Currently, there are various good drug treatments that can reduce joint swelling and pain, slow down joint damage and preserve function. Some drugs can control both skin and joint disease.
a) NSAIDs (non-steroidal anti-inflammatory drugs) like diclofenac acid or COX-2 inhibitors are helpful in reducing pain and stiffness. Reducing pain is important as it makes you more comfortable. However, these drugs will only reduce the symptoms and do not slow down the progression of the disorder.
b) DMARDs (disease modifying anti-rheumatic drugs) are needed for majority of patients. They reduce swelling and inflammation and slow down joint damage. These include methotrexate, sulphasalazine, leflunomide and cyclosporine. Steroids can also be injected directly to a joint to relief pain and swelling. However, oral steroids should be avoided because of significant side-effects. Stopping steroids suddenly may also trigger a flare in psoriasis skin lesions. Your doctor is the best judge on which drugs to use.
c) There is now two groups of drugs call biological (-b) DMARDs and (-ts) targeted synthetic DMARDs, which can control the disease quickly and greatly slow down joint damage. bDMARDs are given as injections, while tsDMARDs are drug given orally. They control the inflammation by blocking specific pathways in the immune system rather than blocking it generally in the case of traditional DMARDs. They are very effective in controlling both arthritis and skin disease and have improved the quality of life and prognosis of many patients since early 2000. 30-50% of patients may need these treatments in long term. Your doctor is the best judge on which drugs to use.

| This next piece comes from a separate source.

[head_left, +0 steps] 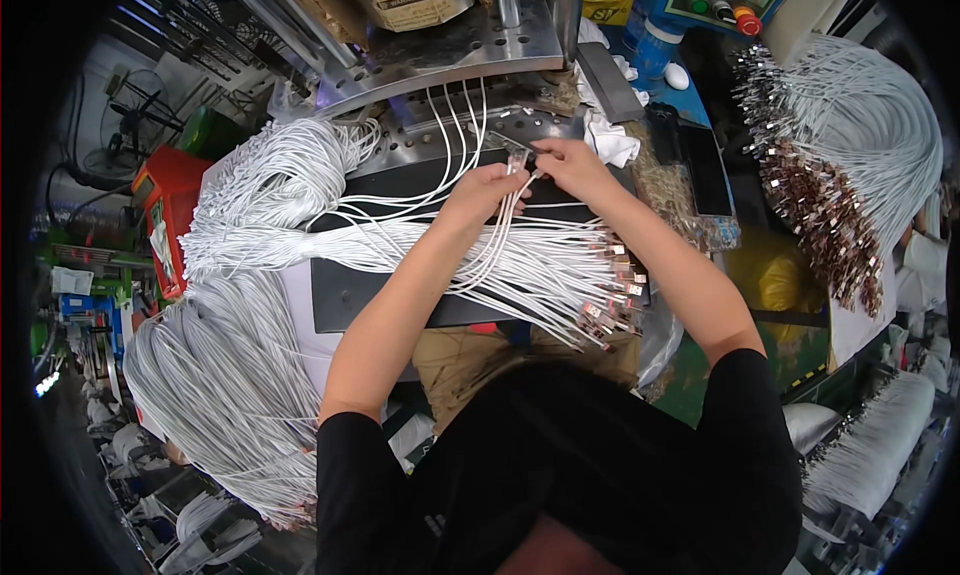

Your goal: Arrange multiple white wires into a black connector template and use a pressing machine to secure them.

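Several white cables (487,258) are gathered above the black board (350,313), their small connector ends (517,161) raised over its far part. The person's left hand (485,190) has its grip clamped on these cables just below the ends. The right hand (577,172) is just beside it, over the same part of the board, fingers bent toward the connectors; whether its grip is closed on anything, one cannot tell. Across the board lies a white cable bundle (385,243), its metal-tipped ends fanned out toward the board's right edge. A coiled cable heap (275,170) sits beyond the board's left side, and a long cable hank (215,370) lies left of the board, nearer the person. Behind the board stands a perforated metal plate (455,60). Crumpled white tissue (608,140) lies beyond the board's far right corner; well right of the board is another cable coil (865,115).
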The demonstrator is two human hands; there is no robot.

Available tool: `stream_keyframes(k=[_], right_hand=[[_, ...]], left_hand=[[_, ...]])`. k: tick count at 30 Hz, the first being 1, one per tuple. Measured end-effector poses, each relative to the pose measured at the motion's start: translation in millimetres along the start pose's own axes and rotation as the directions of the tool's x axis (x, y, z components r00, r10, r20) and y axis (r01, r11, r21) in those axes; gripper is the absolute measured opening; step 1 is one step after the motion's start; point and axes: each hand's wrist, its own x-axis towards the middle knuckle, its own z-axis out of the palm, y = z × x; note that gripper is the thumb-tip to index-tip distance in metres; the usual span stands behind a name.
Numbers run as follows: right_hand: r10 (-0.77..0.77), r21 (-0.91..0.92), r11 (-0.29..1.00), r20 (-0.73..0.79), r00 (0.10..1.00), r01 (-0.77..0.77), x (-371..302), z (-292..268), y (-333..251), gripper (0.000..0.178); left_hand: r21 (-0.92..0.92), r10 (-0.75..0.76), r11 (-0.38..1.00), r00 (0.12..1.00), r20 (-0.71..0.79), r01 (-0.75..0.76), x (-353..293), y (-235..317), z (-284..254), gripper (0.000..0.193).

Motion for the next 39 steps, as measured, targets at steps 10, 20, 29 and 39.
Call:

Once the inflammation is under control and you have less pain, it is important to rebuild the muscle and ligaments weakened by the arthritis. Exercise rebuilds muscle strength which can aid to stabilise the joints. Apart from strengthening the muscles, exercise also help you to reduce weight, or maintain weight. Body fat and obesity trigger more inflammation in the body and will worsen both your skin and arthritis. A healthy diet is obviously as important in weight control.
While some sports may stress the joints excessively and are not suitable, most gentle exercises like jogging, walking, swimming are good to keep you strong. It is important not to exercise the acutely swollen and painful joints. Your physiotherapist is the best person to ask for advice.
Sometimes surgery is necessary to correct joint deformities or to replace a completely destroyed joint.